È questo il seme da piantare prima di seminare per avere un terreno più ricco e far crescere le verdure del nostro orto senza sprechi

terreno

Avere un proprio orto è sicuramente un privilegio.

Soprattutto al giorno d’oggi, chi ha un terreno dove piantare le proprie verdure è fortunato poiché è ideale per combattere i rincari.

Oltretutto è sicuramente più genuino avere sulle nostre tavole cibo a km 0. Ovviamente non possiamo improvvisarci contadini. È importante avere delle nozioni di base per far sì che il nostro raccolto sia florido.

Per cui è questo il seme da piantare se abbiamo un terreno e vogliamo avere un raccolto rigoglioso.

Perché è importante che il terreno sia ricco

Un terreno arido non ci darà alcun frutto.

Questa regola è importante ma è anche molto intuitiva. Sia che siamo contadini o no, possiamo immaginare che un terreno secco e sabbioso non possa dare molti frutti.

Prima di considerare quindi il clima, l’irrigazione, l’altitudine e tutti i parametri importanti che ci possono aiutare, c’è un elemento fondamentale da non ignorare.

Parliamo della ricchezza della terra. Non solo quindi il grado di umidità, l’esposizione al sole e l’aratura.

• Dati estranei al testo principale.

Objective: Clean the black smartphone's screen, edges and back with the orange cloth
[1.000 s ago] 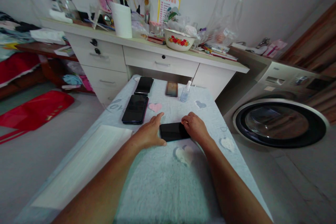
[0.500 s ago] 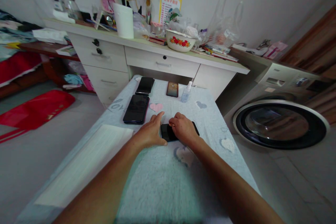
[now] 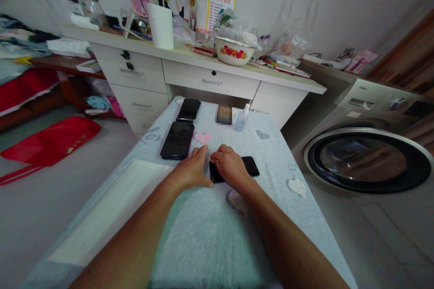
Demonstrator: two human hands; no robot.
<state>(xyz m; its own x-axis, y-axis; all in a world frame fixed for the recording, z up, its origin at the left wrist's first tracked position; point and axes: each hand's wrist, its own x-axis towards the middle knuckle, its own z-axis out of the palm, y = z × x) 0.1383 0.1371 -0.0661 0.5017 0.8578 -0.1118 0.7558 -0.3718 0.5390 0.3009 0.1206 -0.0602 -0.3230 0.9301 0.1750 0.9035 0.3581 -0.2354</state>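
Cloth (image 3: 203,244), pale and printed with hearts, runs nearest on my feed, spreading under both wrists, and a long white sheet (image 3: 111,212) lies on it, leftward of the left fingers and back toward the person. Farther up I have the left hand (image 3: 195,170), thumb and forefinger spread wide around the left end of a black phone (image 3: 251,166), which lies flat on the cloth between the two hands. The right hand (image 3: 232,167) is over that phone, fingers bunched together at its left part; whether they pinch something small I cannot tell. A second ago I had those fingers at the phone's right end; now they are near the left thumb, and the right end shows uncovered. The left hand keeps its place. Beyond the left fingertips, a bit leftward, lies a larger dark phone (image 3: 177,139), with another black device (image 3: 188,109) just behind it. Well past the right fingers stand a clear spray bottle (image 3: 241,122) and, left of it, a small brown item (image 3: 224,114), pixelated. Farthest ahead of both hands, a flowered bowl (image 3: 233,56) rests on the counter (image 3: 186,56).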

Una cosa fondamentale sono i nutrienti contenuti nel terreno.

A seconda quindi di dove è ubicato, di quanto piove e delle ore di sole il nostro pezzo di terra avrà composizioni diverse.

Un elemento importante che possiamo trovare nella terra è l’azoto. Una quantità di circa 2kg di azoto ogni 10 are è presente naturalmente nel sottosuolo.

Bisogna però considerare che si aggira intorno ai 5-7kg il quantitativo ideale per ottenere frutti rigogliosi dal nostro orto.

Essendo l’aria particolarmente ricca di questo gas, ecco spiegato come possiamo aiutarci a fissare l’azoto dall’aria alla terra.

Come per tutto poi, è importante specificare che anche un eccesso di questo elemento può non essere geniale al nostro obiettivo.

È questo il seme da piantare prima di seminare per avere un terreno più ricco e far crescere le verdure del nostro orto senza sprechi

Come fare quindi per attrarre l’azoto che si trova nell’aria che respiriamo giù nel sottosuolo, dove è utile alle nostre verdure?

La risposta è piantando legumi.

I legumi infatti sono dei semi definiti azotofissatori. Attraverso la simbiosi che riescono a creare con i batteri presenti nelle radici, riescono a scindere l’azoto.

Questa reazione è definita fissazione simbiotica ed i principali responsabili sono appunto questi batteri, i Rizobi.

Questi sono importanti perché permettono alle piante di formare aminoacidi e proteine, ma soprattutto la clorofilla.

L’azoto è quindi un elemento fondamentale per la quota proteica degli alimenti e questo spiega anche il ricco quantitativo di proteine che apportano i legumi. Per questo sono anche alla base di tante ricette della nostra tradizione.

Se vogliamo rendere il nostro orto rigoglioso sono quindi fagioli, lenticchie e piselli che è bene piantare per primi.